◆ ASSIGNMENT
Up to and including the line containing "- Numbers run", please reproduce the lines of the listing below, starting from the top.
+++
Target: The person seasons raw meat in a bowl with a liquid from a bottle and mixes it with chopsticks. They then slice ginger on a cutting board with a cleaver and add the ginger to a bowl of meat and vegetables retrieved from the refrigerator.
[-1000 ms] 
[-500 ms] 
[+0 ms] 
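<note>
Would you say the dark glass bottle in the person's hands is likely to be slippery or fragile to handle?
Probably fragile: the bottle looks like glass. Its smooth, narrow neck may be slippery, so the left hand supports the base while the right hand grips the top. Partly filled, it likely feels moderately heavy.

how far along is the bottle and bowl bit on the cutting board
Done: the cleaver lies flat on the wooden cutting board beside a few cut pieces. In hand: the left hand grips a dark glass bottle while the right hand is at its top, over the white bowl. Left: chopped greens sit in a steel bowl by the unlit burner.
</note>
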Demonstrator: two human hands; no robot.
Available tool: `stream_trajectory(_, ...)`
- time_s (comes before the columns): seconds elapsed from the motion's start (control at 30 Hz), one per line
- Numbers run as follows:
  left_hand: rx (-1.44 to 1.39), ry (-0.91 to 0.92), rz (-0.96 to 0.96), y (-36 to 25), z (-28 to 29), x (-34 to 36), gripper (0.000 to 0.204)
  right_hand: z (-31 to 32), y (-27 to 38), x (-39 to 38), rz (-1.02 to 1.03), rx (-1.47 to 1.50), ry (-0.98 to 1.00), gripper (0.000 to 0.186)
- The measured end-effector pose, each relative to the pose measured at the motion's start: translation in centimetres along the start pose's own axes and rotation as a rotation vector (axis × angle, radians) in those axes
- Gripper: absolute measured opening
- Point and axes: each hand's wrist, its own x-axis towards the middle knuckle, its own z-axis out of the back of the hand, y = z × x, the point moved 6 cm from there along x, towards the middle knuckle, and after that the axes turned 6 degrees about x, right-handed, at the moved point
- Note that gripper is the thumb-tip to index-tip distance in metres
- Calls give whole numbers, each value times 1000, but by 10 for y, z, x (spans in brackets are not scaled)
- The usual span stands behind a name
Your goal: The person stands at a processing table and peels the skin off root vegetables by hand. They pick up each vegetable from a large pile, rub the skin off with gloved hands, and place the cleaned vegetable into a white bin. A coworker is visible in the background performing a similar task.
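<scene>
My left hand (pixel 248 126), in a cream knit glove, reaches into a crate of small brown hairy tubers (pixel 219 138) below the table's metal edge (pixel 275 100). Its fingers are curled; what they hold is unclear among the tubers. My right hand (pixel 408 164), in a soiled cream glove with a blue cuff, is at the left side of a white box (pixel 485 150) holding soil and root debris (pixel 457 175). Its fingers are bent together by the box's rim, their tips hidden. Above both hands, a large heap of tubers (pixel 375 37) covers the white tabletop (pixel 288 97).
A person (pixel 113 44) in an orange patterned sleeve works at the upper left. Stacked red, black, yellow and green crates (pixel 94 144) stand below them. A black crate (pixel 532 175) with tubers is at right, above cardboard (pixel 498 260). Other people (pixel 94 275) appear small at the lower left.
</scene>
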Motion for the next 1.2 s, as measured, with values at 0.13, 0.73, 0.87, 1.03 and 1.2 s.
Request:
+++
◆ RESULT OF THIS EXERCISE
Target: The person seasons raw meat in a bowl with a liquid from a bottle and mixes it with chopsticks. They then slice ginger on a cutting board with a cleaver and add the ginger to a bowl of meat and vegetables retrieved from the refrigerator.
[-1000 ms] 
[-500 ms] 
[+0 ms] 
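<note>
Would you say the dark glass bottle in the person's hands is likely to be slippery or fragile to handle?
Probably fragile: the bottle looks like glass. Its smooth, narrow neck may be slippery, so the left hand supports the base while the right hand grips the top. Partly filled, it likely feels moderately heavy.

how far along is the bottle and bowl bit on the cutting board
Done: the cleaver lies flat on the wooden cutting board beside a few cut pieces. In hand: the left hand grips a dark glass bottle while the right hand is at its top, over the white bowl. Left: chopped greens sit in a steel bowl by the unlit burner.
</note>
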Demonstrator: two human hands; no robot.
Available tool: `stream_trajectory(_, ...)`
- time_s (comes before the columns): seconds elapsed from the motion's start (control at 30 Hz), one per line
- Numbers run as follows:

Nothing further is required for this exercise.